# [Work item]
Would you please return the lines of the entries below starting at the line that has "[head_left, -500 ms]" and ending at the line that has "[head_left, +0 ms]", both included, exactly as they are?

(Saved entries)
§ §
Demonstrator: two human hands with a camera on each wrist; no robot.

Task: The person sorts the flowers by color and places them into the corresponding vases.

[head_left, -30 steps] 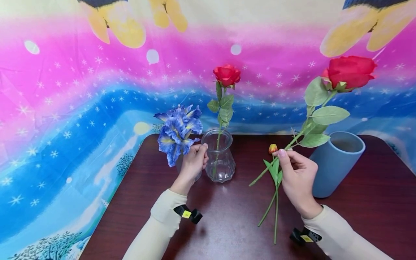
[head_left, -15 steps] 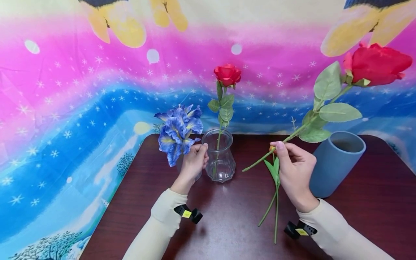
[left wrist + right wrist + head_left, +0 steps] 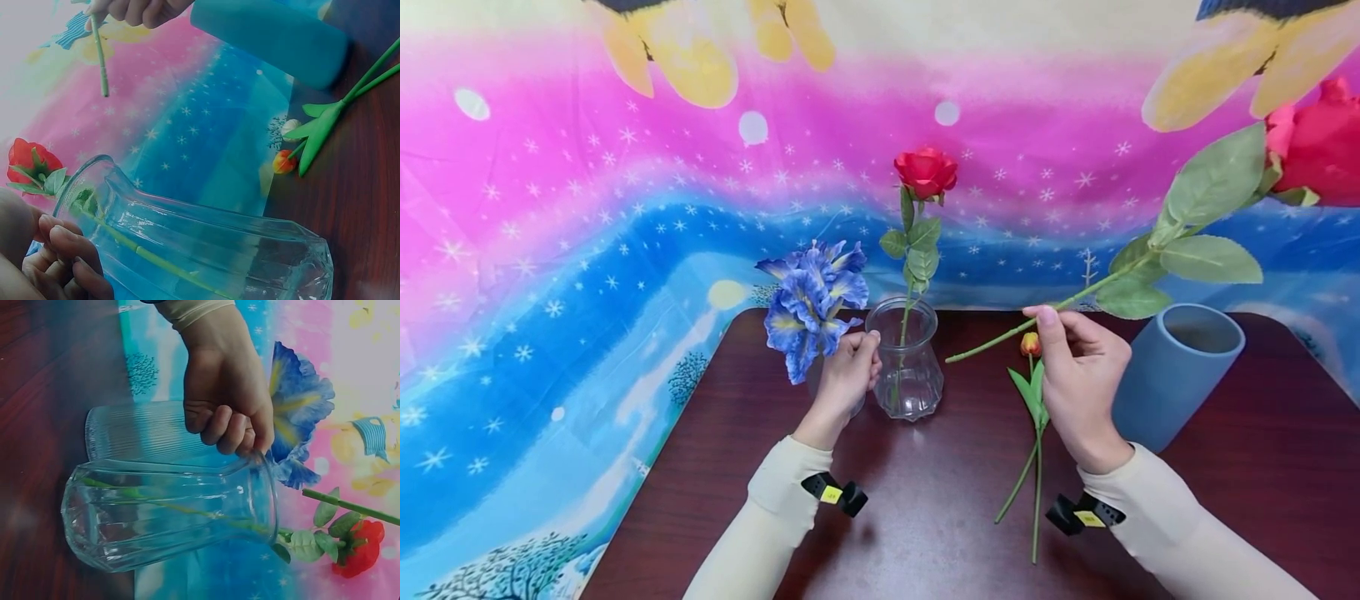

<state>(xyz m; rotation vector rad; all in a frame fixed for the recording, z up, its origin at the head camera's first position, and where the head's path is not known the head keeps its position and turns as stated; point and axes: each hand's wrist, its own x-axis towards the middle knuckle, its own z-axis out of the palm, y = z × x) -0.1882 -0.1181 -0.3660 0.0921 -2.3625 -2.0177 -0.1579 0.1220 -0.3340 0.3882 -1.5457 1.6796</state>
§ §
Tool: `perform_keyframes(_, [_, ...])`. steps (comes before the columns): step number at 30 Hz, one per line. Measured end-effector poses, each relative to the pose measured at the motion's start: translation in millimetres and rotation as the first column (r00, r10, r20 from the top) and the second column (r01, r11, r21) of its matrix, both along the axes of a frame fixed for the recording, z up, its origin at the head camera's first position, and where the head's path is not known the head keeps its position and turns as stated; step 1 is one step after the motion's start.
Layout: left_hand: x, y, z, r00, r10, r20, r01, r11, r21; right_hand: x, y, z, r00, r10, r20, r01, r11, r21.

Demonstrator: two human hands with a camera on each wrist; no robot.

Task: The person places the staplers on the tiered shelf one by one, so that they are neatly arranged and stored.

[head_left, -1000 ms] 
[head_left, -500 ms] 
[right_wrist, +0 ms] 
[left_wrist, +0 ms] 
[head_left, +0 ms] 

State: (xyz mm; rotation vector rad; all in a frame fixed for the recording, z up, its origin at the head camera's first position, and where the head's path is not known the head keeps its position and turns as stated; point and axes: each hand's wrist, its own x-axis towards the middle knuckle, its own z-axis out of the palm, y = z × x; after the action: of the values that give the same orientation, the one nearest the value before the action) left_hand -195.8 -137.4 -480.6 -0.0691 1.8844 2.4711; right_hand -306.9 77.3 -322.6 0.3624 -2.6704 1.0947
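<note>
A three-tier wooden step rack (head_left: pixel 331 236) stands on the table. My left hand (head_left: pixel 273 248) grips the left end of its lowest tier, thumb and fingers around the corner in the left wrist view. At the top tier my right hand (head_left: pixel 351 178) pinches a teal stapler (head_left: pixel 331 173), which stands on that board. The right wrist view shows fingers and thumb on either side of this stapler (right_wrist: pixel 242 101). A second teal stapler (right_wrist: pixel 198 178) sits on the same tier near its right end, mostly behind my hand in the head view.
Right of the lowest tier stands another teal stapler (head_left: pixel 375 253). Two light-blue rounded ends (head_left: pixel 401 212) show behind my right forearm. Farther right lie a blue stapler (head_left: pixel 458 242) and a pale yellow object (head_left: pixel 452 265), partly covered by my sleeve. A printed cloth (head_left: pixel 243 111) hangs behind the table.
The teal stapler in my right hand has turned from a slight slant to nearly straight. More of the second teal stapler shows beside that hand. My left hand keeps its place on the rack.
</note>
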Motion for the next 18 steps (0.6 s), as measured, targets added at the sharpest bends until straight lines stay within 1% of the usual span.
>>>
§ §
# [Answer section]
[head_left, -500 ms] 
[right_wrist, +0 ms] 
[left_wrist, +0 ms] 
[head_left, +0 ms] 

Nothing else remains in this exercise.